Monday, September 20th, 2010

With the popularity of vehicle wraps comes the issue of covering windows. The material used to cover a window so that the passenger’s can still see out is called perforated vinyl, or “perf”.

There are several ways to finish a perf film. Personally, I find that my regular laminate is more flexible on slightly curved surfaces than an “optically” clear material. The optically clear refers to the adhesive on the film. On standard laminate, there is a little “haze” that can be seen thru the decal. Having perfs on all of my shop vehicles, I do not mind getting used to the bit of haze.

Without a laminate, rain drops gather in the perforations making visibility difficult.
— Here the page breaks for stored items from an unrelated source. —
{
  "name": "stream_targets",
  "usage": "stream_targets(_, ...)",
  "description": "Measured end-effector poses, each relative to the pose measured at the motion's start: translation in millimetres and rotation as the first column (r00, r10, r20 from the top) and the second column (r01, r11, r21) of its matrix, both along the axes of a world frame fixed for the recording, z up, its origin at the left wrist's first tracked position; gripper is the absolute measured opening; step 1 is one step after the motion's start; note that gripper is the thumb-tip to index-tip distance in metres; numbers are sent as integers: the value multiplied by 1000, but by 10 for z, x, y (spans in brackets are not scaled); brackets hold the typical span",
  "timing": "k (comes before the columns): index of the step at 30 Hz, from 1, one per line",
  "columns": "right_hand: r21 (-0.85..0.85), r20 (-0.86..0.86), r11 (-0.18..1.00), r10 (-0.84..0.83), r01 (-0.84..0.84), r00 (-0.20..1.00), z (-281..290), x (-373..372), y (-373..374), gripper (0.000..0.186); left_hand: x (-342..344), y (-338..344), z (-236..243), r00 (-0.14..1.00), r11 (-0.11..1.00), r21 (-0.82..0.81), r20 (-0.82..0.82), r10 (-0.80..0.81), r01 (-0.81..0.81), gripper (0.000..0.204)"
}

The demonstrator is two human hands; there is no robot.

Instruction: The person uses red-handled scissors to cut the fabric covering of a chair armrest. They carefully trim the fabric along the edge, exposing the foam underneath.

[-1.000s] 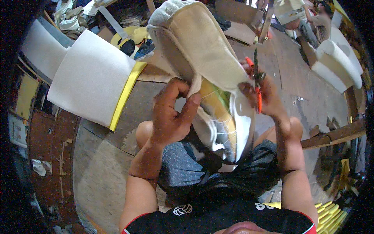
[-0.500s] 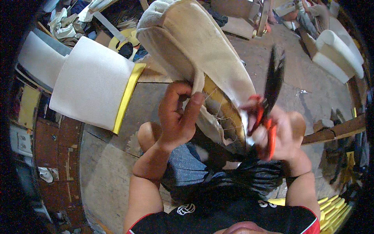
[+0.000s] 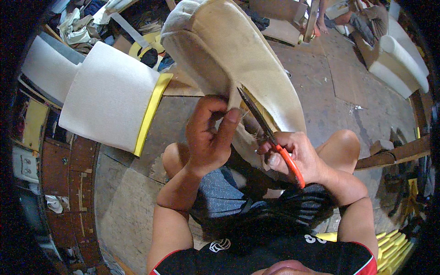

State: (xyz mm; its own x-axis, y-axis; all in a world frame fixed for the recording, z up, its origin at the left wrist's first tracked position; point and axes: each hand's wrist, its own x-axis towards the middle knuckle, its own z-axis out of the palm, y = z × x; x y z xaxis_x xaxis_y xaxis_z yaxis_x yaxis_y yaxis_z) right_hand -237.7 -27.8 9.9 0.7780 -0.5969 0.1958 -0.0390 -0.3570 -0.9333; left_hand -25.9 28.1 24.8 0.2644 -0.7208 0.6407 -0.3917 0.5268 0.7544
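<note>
A long beige upholstered piece [image 3: 250, 50] stands between my knees, leaning away from me. Along its near end the fabric cover is parted, and yellowish foam and loose threads show in the gap. My left hand [image 3: 208, 137] pinches the left edge of this cover between thumb and fingers. The orange-handled scissors [image 3: 288, 164] are in my right hand [image 3: 302, 153], on the right of the gap. Their dark blades point up and left across the gap, tips at its upper end near my left thumb. The blades look nearly closed.
To the left is a pale upholstered panel [image 3: 110, 98] with a yellow edge. A white upholstered chair part [image 3: 394, 64] lies at the far right, near a wooden beam [image 3: 394, 156]. Cloth scraps [image 3: 80, 27] pile up at far left. Yellow strips [image 3: 394, 250] are at lower right.
My right hand has brought the scissors down and left from upright, so the blades now lie over the gap. My left hand keeps its pinch on the cover. A person's foot shows at the back.
</note>
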Motion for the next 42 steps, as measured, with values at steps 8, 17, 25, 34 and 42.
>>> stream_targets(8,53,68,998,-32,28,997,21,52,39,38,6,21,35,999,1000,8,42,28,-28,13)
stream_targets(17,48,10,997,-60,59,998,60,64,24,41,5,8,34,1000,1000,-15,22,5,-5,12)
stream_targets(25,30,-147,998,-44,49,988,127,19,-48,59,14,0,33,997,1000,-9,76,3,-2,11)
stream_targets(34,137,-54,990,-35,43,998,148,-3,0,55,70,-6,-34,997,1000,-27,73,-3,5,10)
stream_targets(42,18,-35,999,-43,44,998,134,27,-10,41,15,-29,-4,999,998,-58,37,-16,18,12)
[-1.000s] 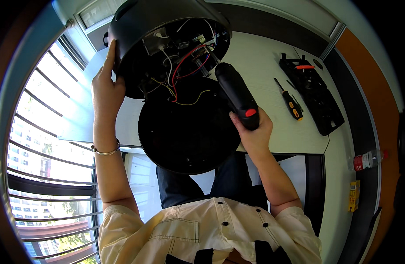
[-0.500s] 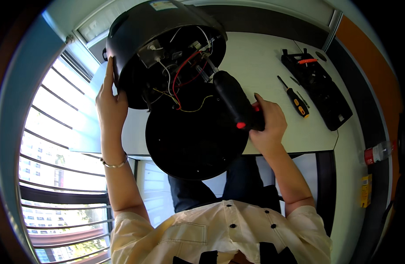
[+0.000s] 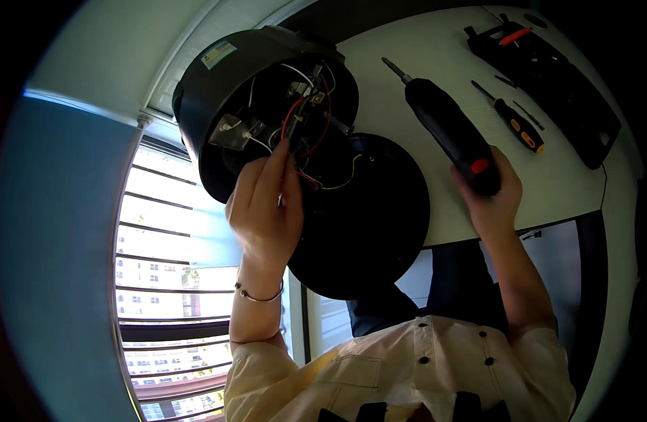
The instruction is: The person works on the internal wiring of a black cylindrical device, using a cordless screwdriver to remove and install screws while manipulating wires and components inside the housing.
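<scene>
A black, rounded appliance housing (image 3: 204, 91) lies on its side at the far left of the table, its open end showing wires and metal parts. A round black base cover (image 3: 365, 232) hangs open below it, with a yellow wire running across. At the opening, my left hand (image 3: 267, 211) has its fingertips closed on a red wire (image 3: 289, 121). My right hand (image 3: 497, 190) is wrapped round the grip of a black cordless screwdriver (image 3: 443, 119) with a red button. Its bit points up and away, apart from the housing.
On the right of the table (image 3: 408, 42) lies a black tool case (image 3: 576, 105) with an orange-red tool in it. Beside the case are a black-and-yellow screwdriver (image 3: 516, 123) and loose bits (image 3: 528, 114). A window with blinds (image 3: 176, 288) is at the left.
My left hand has left the housing's outer side and moved to the wires inside. My right hand has drawn the cordless screwdriver out of the housing to the right. The view has shifted left.
</scene>
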The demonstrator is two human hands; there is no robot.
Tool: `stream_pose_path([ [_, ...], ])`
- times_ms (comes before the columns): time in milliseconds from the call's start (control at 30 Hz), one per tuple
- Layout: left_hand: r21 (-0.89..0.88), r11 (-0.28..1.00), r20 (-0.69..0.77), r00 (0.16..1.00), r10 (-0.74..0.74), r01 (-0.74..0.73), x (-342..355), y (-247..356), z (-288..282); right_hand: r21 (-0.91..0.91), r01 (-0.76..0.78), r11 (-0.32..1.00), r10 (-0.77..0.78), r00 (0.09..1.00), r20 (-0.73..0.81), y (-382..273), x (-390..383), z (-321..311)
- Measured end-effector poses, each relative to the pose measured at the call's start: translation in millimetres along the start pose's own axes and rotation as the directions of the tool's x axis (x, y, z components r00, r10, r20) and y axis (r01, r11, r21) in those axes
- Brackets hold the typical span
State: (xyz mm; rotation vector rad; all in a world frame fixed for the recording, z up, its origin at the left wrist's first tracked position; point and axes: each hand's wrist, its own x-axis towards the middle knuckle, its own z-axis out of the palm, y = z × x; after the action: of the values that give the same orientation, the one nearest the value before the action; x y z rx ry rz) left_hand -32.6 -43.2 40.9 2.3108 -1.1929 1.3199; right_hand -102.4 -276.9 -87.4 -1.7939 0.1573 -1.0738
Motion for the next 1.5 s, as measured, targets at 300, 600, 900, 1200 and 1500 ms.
stream_pose_path([
  [300, 0.259, 0.914, 0.303, 0.872, -0.383, 0.312, 30.9, 9.5, 42.2, 0.050, -0.006, 0.999, 0.004, 0.999, 0.046, 2.8, 0.2, -7.9],
  [600, 0.206, 0.947, 0.068, 0.961, -0.267, 0.248, 30.2, 3.7, 63.8, 0.139, 0.035, 0.990, -0.047, 0.995, 0.084, 7.7, 0.1, -10.4],
  [900, 0.355, 0.921, -0.012, 0.986, -0.168, 0.161, 26.7, 4.8, 74.7, 0.179, -0.004, 0.984, -0.014, 0.995, 0.098, 9.6, 0.4, -10.3],
  [1200, 0.328, 0.935, -0.045, 0.991, -0.126, 0.134, 24.1, 0.8, 77.3, 0.163, 0.029, 0.986, -0.054, 0.987, 0.152, 12.6, 1.5, -13.9],
  [1500, 0.354, 0.912, -0.006, 0.976, -0.217, 0.205, 22.1, 7.2, 73.6, 0.105, 0.065, 0.992, -0.079, 0.988, 0.135, 13.4, -0.7, -8.5],
])
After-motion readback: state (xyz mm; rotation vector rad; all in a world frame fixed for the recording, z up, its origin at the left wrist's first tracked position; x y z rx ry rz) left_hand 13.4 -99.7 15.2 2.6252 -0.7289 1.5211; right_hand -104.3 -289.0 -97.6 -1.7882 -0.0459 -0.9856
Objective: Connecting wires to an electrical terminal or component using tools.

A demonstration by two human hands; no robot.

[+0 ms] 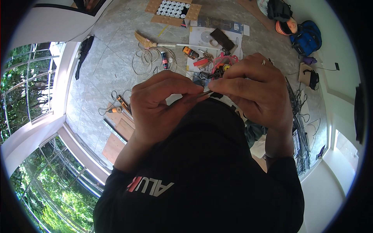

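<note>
My left hand (153,105) and my right hand (260,91) meet in front of my black shirt, each closed in a pinch. Between their fingertips is a small thin dark strip (210,92), too small to name. The left thumb and forefinger hold one end, and the right fingertips close over the other. Just beyond the hands, hand tools, a red item (201,62) and a pink bag (226,59) lie on a printed cardboard sheet (197,35). They are partly hidden by my right hand.
On the tiled floor are a carton (157,19) of white cylinders, a broom (144,40), coiled cable (144,62) and a tube (164,61). A level (123,104) and boards (116,136) lie left. Cable bundles (301,128) and a blue backpack (307,39) line the right wall.
</note>
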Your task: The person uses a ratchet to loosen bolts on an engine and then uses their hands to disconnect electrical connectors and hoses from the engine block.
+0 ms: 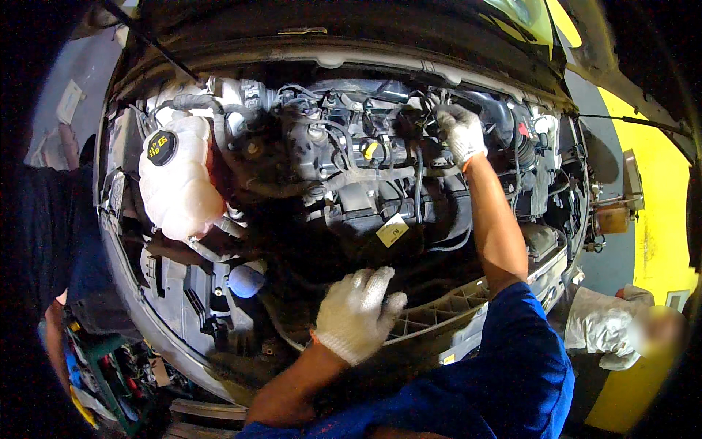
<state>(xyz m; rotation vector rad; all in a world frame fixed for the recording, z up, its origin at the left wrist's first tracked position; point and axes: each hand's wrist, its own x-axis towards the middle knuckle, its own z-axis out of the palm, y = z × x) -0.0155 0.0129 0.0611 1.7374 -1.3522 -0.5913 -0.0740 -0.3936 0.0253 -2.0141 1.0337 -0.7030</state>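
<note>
An engine [365,190] fills the bay of a car with its hood raised. My right hand [462,134], in a white knit glove, reaches to the rear right of the engine, beside a thick black hose [497,115]. Its fingers are curled down among the parts there, and what they hold is hidden. In a matching glove, my left hand [358,314] is over the front edge of the bay, with fingers loosely bent, thumb apart and nothing in it. Between the hands are a yellow cap [371,150] and a pale label tag [393,230] on the engine.
A white coolant tank [179,183] with a black cap stands at the left of the bay. Nearer is a blue round cap [246,280]. A hood prop [153,44] crosses the upper left. A green tool tray [110,373] sits lower left; another person [603,329] is at right.
</note>
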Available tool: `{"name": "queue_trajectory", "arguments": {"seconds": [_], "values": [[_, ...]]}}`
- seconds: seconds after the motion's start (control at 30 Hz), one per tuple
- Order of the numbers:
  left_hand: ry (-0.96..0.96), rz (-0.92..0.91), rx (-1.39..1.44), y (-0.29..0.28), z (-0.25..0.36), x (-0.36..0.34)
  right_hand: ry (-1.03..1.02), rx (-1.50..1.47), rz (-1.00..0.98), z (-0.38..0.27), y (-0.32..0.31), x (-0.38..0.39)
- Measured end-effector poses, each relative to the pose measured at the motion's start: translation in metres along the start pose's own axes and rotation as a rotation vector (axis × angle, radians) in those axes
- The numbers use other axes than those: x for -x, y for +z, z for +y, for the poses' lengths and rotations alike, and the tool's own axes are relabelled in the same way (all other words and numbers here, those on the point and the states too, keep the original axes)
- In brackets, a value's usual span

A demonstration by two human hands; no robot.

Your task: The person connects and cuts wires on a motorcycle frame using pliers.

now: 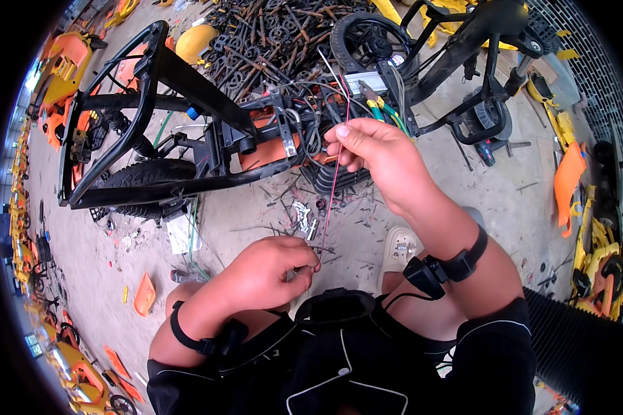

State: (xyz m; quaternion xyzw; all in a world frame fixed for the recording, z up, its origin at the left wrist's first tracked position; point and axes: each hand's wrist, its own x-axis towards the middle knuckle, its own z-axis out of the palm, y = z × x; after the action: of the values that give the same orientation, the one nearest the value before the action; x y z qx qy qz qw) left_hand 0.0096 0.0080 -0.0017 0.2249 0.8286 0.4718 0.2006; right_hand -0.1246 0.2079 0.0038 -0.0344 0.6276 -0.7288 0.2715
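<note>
A thin red wire point(333, 187) runs between my hands, slanting down from the vehicle frame. Higher up, my right hand point(381, 152) pinches it between thumb and fingers. My left hand point(277, 271) is closed near my lap, its fingertips on the wire's lower end. Beyond my hands lies the black tubular vehicle frame point(208, 188), with bundled black cables point(313, 135) at its middle. A silver box point(362, 83) sits among the cables, just past my right hand. Pliers with green and yellow handles point(375, 109) rest against it.
Rusty metal parts point(263, 41) are heaped behind the frame. A black wheel point(367, 43) stands at the far side. Wire scraps and a white bundle point(302, 216) litter the floor. An orange panel point(569, 183) lies at right, a small orange piece point(145, 295) at left.
</note>
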Motion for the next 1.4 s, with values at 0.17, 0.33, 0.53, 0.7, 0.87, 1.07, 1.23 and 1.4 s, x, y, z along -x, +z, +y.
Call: {"name": "queue_trajectory", "arguments": {"seconds": [0.17, 0.33, 0.53, 0.7, 0.87, 1.07, 1.23, 1.4], "values": [[0.009, -0.055, -0.013, 0.004, 0.000, -0.001, -0.037, 0.016, 0.060, -0.009, -0.013, -0.004], [-0.021, -0.115, -0.024, 0.002, 0.004, -0.002, -0.062, 0.014, 0.088, -0.013, -0.019, -0.005], [-0.025, -0.163, -0.038, 0.004, 0.004, -0.001, -0.085, 0.019, 0.113, -0.017, -0.019, -0.004], [-0.027, -0.180, -0.047, 0.005, 0.002, -0.002, -0.094, 0.020, 0.126, -0.019, -0.021, -0.003], [0.004, -0.184, -0.038, 0.006, 0.002, -0.002, -0.126, 0.008, 0.134, -0.019, -0.024, -0.005], [-0.014, -0.239, -0.045, 0.009, -0.003, 0.001, -0.154, 0.028, 0.148, -0.021, -0.026, -0.006], [-0.018, -0.289, -0.037, 0.008, 0.000, 0.002, -0.174, 0.027, 0.152, -0.022, -0.030, -0.008], [-0.003, -0.327, -0.015, 0.009, -0.003, 0.003, -0.183, 0.037, 0.172, -0.022, -0.030, -0.008]]}}
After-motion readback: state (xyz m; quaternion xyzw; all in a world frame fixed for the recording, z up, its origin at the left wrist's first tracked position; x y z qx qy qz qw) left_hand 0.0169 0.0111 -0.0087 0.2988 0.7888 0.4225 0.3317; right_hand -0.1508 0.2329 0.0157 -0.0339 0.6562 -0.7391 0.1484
I usually don’t laminate a driver’s side, side window, as the driver usually does not look out that glass, saving a bit of $$ on the print.

On a rear window, I tried both ways and DEFINITELY laminate.

Here are some rear and side window examples:



Experimenting with the use of the perf has brought some interesting results. All perfs must be trimmed at least 1/4″ away from all gaskets. Not sure why exactly, but I have a suspicion that the expansion and contraction of the perf, the glass and the heat absorbed by the gaskets all affect the perf and it peels up.

I have also experimented with cut-to-shape perf. It is not a full covering on the window, but cut to the shape of the logo and the edges sealed with a water-based varnish. I have used this method on a rear window with a wiper and after several months, the edges have not come up.